Baron in the kingdom of Cyprus, born in Jaffa

Aimery Barlais (died before June 1253) was a baron in the Kingdom of Cyprus, born in Jaffa. He was a son of Renaud Barlais, bailli of Jaffa –in 1197 under Aimery of Cyprus– and Isabelle of Bethsan.

== Biography ==
At an early age, Aimery moved to Cyprus, where he rose to become one of the kingdom's leading barons, and one of the opponents of the dominant Ibelin family. In 1227, he was appointed by Queen Alice, then living in voluntary exile, to be the ruling bailli of her underage son, King Henry I. This appointment was rejected by the island's haute cour, which instead appointed Henry's regent, Philip of Ibelin. Aimery joined Alice in exile in Tripoli, but made contact through his aide Gavin of Chenichy with Emperor Frederick II, who was preparing for the Sixth Crusade.

In July 1228, Frederick II landed in Cyprus and temporarily ended the government of John of Ibelin, the Old Lord of Beirut. He then set up a five-member regency council consisting of Aimery, Gavin of Chenichy, Amalric of Bethsan, Hugo of Gibelet and Wilhelm of Rivet. On 3 September 1228, Frederick departed for Acre, taking Henry I and John of Ibelin with him. He was to sell the bailliage of Cyprus to Aimery Barlais and his four colleagues, collecting revenue for three years.

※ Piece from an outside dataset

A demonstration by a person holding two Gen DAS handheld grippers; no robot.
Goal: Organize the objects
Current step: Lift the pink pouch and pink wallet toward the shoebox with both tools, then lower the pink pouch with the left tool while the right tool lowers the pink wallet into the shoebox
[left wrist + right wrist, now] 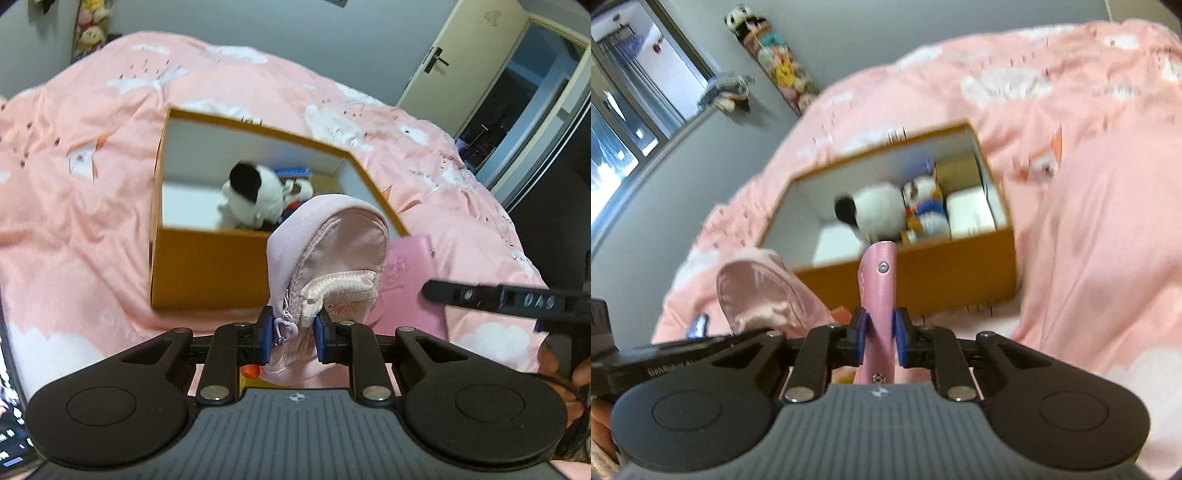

The Emperor left for Italy on 1 May 1229, at the conclusion of the Sixth Crusade. Ibelin responded with military force, defeating the imperial council in a battle outside Nicosia on 14 July 1229, thus beginning the War of the Lombards. Aimery fled with the young king and his sisters to Dieu d'Amour Castle, where he withstood a siege for a year, surrendering in the summer of 1230. The victorious Ibelin forced Aimery to give up his reign in Cyprus, supported by the Haute Cour and the King.

In February 1232, Aimery was forced to take part in Ibelin's campaign against the imperial governor in the Kingdom of Jerusalem, Richard Filangieri. As soon as the Cypriot army went ashore near Tripoli, he withdrew with a few companions and allied himself with Filangieri. While Ibelin and his supporters were busy fighting on the mainland, Aimery received an army from Filangieri with which he wreaked havoc over defenseless Cyprus and conquered multiple castle. After the victory at Casal Imbert on 2 May 1232, Filangieri also crossed Cyprus to complete the conquest of the island. But only a month later, the Ibelins returned to the island with the help of the Genoese and on 15 June 1232, they were victorious over Filangieri in the Battle of Agridi. Aimery and his comrades-in-arms, were forced to flee from Cyprus again, this time to Cilician Armenia. In April 1233, Kyrenia, the last castle in Cyprus to be held by the imperial family, fell.

== Family ==
Aimery was married to Agnes of Marqab (died after 1239), daughter of Bertrand, lord of Marqab, with whom he had five sons and a daughter, Philippa. Philippa Barlais married Guy of Ibelin, constable of Cyprus and son of John of Ibelin, around 1240. The second-born son may have been William Barlais, Lord of Beirut.